Déesse de la souveraineté, elle est celle qu'il faut convaincre pour obtenir sa légitimité : ainsi Héraclès doit-il lutter contre la marâtre pour être finalement le dieu fils de Zeus que l'on vénère, en justifiant son nom de "Gloire d'Héra". Ainsi Héphaïstos doit-il affronter sa mère pour gagner la place qui lui revient de droit. Zeus lui-même ne peut ignorer l'avis d'Héra, et elle seule peut le séduire assez pour détourner un instant son regard de la bataille devant Troie. Elle seule a pu, un jour, le vaincre en le faisant prendre dans un filet magique. Elle paya pour cela, humiliée, mais rien n'a pu la détrôner. Car elle est la reine et nul, pas même le roi, ne remet cet honneur en question.

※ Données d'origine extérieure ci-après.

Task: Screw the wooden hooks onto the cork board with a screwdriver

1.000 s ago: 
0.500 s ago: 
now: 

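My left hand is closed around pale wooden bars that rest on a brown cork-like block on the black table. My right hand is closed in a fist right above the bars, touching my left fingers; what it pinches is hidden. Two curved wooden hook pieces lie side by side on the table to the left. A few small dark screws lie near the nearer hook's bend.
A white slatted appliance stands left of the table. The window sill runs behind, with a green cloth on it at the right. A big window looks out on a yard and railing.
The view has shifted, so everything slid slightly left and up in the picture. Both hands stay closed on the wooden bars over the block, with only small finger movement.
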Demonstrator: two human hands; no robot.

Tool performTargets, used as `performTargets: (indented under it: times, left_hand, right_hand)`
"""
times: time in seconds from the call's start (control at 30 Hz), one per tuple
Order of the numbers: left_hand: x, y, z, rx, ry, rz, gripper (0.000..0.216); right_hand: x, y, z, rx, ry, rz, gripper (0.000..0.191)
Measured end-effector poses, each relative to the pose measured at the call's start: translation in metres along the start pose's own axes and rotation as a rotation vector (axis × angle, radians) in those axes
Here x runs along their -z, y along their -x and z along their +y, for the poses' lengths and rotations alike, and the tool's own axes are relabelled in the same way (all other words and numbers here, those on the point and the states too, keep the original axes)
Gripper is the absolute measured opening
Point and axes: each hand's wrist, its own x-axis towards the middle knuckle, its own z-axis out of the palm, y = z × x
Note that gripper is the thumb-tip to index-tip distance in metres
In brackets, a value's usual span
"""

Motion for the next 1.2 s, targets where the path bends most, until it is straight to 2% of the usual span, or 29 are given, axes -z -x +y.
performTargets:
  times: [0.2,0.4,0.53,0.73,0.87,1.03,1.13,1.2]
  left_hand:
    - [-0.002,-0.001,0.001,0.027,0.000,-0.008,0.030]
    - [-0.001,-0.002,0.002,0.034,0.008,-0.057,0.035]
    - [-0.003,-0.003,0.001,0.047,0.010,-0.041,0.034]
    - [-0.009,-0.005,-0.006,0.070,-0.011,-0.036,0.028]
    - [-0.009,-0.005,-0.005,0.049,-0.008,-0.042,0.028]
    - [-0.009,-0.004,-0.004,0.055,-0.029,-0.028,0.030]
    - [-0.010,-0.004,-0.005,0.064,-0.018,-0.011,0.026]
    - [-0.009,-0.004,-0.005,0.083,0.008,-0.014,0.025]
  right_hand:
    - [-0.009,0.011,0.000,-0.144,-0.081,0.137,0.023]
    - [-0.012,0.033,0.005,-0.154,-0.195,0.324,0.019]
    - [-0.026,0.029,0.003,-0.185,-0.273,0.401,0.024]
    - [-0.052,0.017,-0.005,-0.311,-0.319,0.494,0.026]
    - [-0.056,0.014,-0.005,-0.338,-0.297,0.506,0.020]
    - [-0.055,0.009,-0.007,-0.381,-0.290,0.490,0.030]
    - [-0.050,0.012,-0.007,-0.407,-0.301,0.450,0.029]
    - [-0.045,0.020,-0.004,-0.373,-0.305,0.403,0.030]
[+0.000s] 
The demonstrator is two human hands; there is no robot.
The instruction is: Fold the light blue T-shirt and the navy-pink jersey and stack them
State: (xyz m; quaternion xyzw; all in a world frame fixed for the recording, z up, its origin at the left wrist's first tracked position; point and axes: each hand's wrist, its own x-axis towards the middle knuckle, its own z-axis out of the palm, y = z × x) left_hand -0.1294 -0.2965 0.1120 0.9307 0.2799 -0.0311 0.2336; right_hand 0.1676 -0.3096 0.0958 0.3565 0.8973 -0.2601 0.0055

Il se sont mariés un printemps, le printemps des dieux, et la Terre leur offrit alors l'arbre aux pommes d'or du jardin des Hespérides. Avant cela, Héra avait passé son enfance dans la demeure de l'Océan, aux confins du monde. Guerrière, elle mena la lutte auprès de ses frères, les fils de Cronos, contre les Titans. Zeus la séduisit sous la forme d'un coucou, oiseau printanier s'il en est. Héra, devenue reine après la victoire, resta cependant éternellement une jeune femme, une "vierge" au sens symbolique du terme (une femme toujours jeune, dans une culture antique où la femme devient adulte à son mariage). En effet, en se lavant chaque printemps dans une source sacrée, Héra regagne sa virginité, pour mieux redevenir la déesse épouse du grand dieu. Synonyme de pureté, elle est la déesse blanche (Leucothéa), "aux bras blancs" dirait un vers homérique, vêtue de blanc. De son sein jaillit le lait qui, nourrissant à son insu le bébé Héraclès, entacha la voûte céleste, faisant apparaître la Voie Lactée que l'on peut encore observer certaines nuits. Selon Homère, encore, elle est la déesse "aux yeux de vache", de génisse (vache vierge, donc). Ne peut-on y retrouver le symbolisme du lait d'Imbolc? Une déesse printanière, qui sait rendre visite à la déesse Flore pour trouver les ingrédients de la conception, ou à Aphrodite pour la séduction, déesse-vache qui redevient vierge et pure, pour nourrir de son lait les enfants-dieux... Héra est bien plus, à mon sens, que la vilaine marâtre toujours jalouse et autoritaire que nous apprenons à connaître enfants, quand on nous lit les mythes comme des contes de fées, lesquels ont impérativement besoin de marâtres. Héra est la vache céleste, la reine du printemps, la nourricière suprême. Et déesse du mariage, ça oui, de l'enfantement surtout! Illythie, déesse des accouchements, est sa fille, mais probablement, à des époques très anciennes, un de ses propres noms. Elle permet à la vie d'être, de naître et renaître, encore et encore, en accordant à chacun sa place dans ce monde. Encore et encore....

Elle fait un peu Britney sur cette photo...
mais peu d'images lui rendent vraiment hommage...

Paraphrasons donc le surnom d'Alcée : Gloire à Héra!